Mother of 5-year-old girl, Neda Muhammed al-Amudi, who was killed in the Israeli army’s attack in Nusairat Refugee Camp, violating the ceasefire, mourns over her body at Awda Hospital in Gaza City, Gaza on January 27, 2025
Mother of 5-year-old girl, Neda Muhammed al-Amudi, who was killed in the Israeli army’s attack in Nusairat Refugee Camp, violating the ceasefire, mourns over her body at Awda Hospital in Gaza City, Gaza on January 27, 2025 (Fadel A. A. Almaghari/Anadolu Agency)

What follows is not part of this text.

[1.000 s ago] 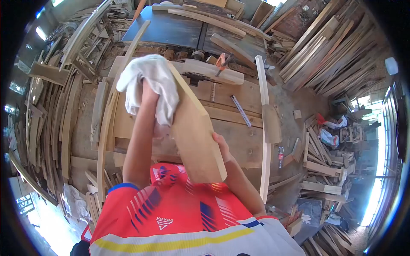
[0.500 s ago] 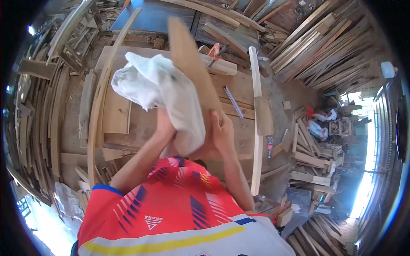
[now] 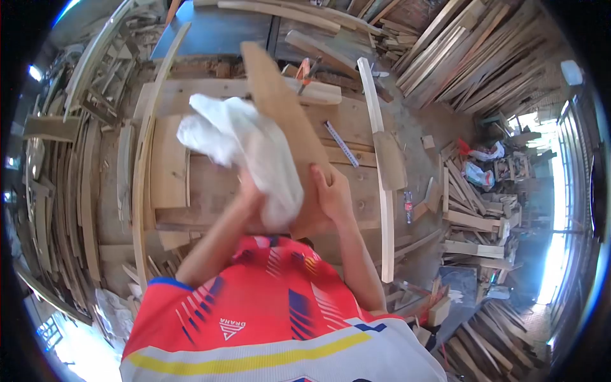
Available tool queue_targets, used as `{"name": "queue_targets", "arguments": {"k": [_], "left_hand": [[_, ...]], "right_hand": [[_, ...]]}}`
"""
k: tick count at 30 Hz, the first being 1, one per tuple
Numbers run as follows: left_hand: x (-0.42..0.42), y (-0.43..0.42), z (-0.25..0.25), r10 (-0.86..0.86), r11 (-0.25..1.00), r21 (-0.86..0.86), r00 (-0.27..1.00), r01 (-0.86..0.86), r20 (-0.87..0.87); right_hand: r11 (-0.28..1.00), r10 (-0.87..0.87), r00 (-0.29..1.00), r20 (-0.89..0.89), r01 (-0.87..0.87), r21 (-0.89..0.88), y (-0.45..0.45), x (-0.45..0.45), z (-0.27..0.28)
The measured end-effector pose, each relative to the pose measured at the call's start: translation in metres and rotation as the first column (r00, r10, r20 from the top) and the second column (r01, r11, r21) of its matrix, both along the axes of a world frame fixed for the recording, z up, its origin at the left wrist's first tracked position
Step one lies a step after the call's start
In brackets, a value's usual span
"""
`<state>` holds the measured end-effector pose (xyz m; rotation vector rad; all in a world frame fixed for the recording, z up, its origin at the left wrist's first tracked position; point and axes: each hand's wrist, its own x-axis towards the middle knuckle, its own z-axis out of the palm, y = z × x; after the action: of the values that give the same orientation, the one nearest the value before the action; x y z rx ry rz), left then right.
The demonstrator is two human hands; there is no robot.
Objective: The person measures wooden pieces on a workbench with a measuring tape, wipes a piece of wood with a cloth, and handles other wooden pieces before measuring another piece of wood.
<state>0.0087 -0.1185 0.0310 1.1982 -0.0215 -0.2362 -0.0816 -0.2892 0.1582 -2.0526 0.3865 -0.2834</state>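
A flat wooden board [image 3: 286,105] stands tilted in front of my chest, its pointed end away from me. My right hand [image 3: 332,194] grips its right edge near the lower end, thumb on the near face. Against the board's left side, my left hand [image 3: 249,191] holds a white cloth [image 3: 270,169], which is blurred by motion. The cloth covers most of the left hand's fingers and drapes over part of the board. One bunched end of the cloth sticks out to the left.
Beneath the board is a wooden workbench [image 3: 210,184] with a ruler [image 3: 342,144] and an orange clamp [image 3: 305,71]. Long strips [image 3: 377,114] flank it left and right. Timber piles [image 3: 474,54] line both sides. A bottle [image 3: 408,207] stands at the right.
The board has turned from showing its broad face with a cut corner to a steeper tilt. My left hand and the cloth have moved down along it toward my body.
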Motion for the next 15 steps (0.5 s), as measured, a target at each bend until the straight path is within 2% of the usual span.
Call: {"name": "queue_targets", "arguments": {"k": [1, 2, 4, 6, 7, 8, 9, 10, 13, 15], "left_hand": [[-0.027, -0.003, 0.006, -0.047, 0.992, 0.116, 0.998, 0.04, 0.053], [-0.054, -0.006, 0.013, -0.095, 0.971, 0.23, 0.99, 0.069, 0.104], [-0.071, 0.002, 0.03, -0.228, 0.939, 0.286, 0.967, 0.188, 0.112], [-0.075, 0.012, 0.015, -0.285, 0.927, 0.276, 0.955, 0.253, 0.081], [-0.074, 0.013, 0.012, -0.294, 0.9, 0.375, 0.945, 0.224, 0.143], [-0.072, 0.014, 0.01, -0.305, 0.865, 0.468, 0.931, 0.181, 0.203], [-0.079, 0.01, 0.013, -0.345, 0.762, 0.645, 0.879, 0.057, 0.33], [-0.087, 0.006, 0.019, -0.379, 0.684, 0.728, 0.827, -0.052, 0.415], [-0.104, -0.014, 0.035, -0.468, 0.599, 0.796, 0.768, -0.088, 0.437], [-0.115, -0.032, 0.044, -0.523, 0.57, 0.819, 0.738, -0.069, 0.427]], "right_hand": [[0.999, -0.035, 0.997, 0.073, 0.037, -0.024, -0.006, 0.007, -0.005], [0.999, -0.043, 0.999, -0.011, 0.043, 0.016, -0.011, 0.011, -0.002], [0.994, -0.043, 0.982, -0.185, 0.061, 0.094, -0.024, 0.018, 0.012], [0.988, -0.052, 0.973, -0.224, 0.082, 0.13, -0.022, 0.018, 0.017], [0.985, -0.05, 0.971, -0.232, 0.086, 0.147, -0.018, 0.022, 0.018], [0.973, -0.027, 0.986, -0.165, 0.064, 0.223, -0.017, 0.024, 0.016], [0.954, -0.008, 0.996, -0.094, 0.036, 0.296, -0.017, 0.024, 0.013], [0.931, 0.007, 1.0, -0.02, 0.001, 0.364, -0.015, 0.025, 0.013], [0.92, -0.113, 0.919, 0.377, -0.047, 0.389, -0.003, 0.026, 0.03], [0.902, -0.016, 0.917, 0.399, -0.159, 0.401, -0.016, 0.015, 0.033]]}}
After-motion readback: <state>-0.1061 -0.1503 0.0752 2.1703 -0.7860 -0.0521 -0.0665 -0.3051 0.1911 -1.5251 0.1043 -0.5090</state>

Masses of Palestinians return to north Gaza after one year of displacement

Tens of thousands of Palestiniansbegan returning to the northern Gaza Strip via the Netzarim corridor on 27 January after over a year of displacement and a genocidal Israeli war. 

Hundreds of thousands of Palestinians are expected to return for the first time since being displaced at the start of the war in October 2023 and in the months that followed. 

“The scenes of the return of the masses of our people to the areas from which they were forced to flee, despite their destroyed homes, confirm the greatness of our people and their steadfastness in their land, despite the depth of the pain and tragedy,” Hamas said in a statement. 

Member of the Hamas political bureau Ezzat al-Rishq said the return of Palestinians to their homes “shatters all the dreams and illusions of the occupation in displacing [the Palestinian] people.”

About the massive northward movement of Palestinians, said Itamar Ben-Gvir, leader of the far-right Otzma Yehudit Party, said, “This is not what ‘total victory’ looks like – this is what total surrender looks like,” adding, “we must return to war — and destroy!” 

Al Jazeera journalist Tamer Almisshal said of the day: “It’s a significant and historic moment for the Palestinians because it’s the first time since 1948 those who have been forced out of their homes and land managed to get back – despite the destruction and despite the genocide.”
After over a year of displacement, residents begin their return to the north of the strip.
After over a year of displacement, residents begin their return to the north of the strip. (MEE/Ahmed Aziz)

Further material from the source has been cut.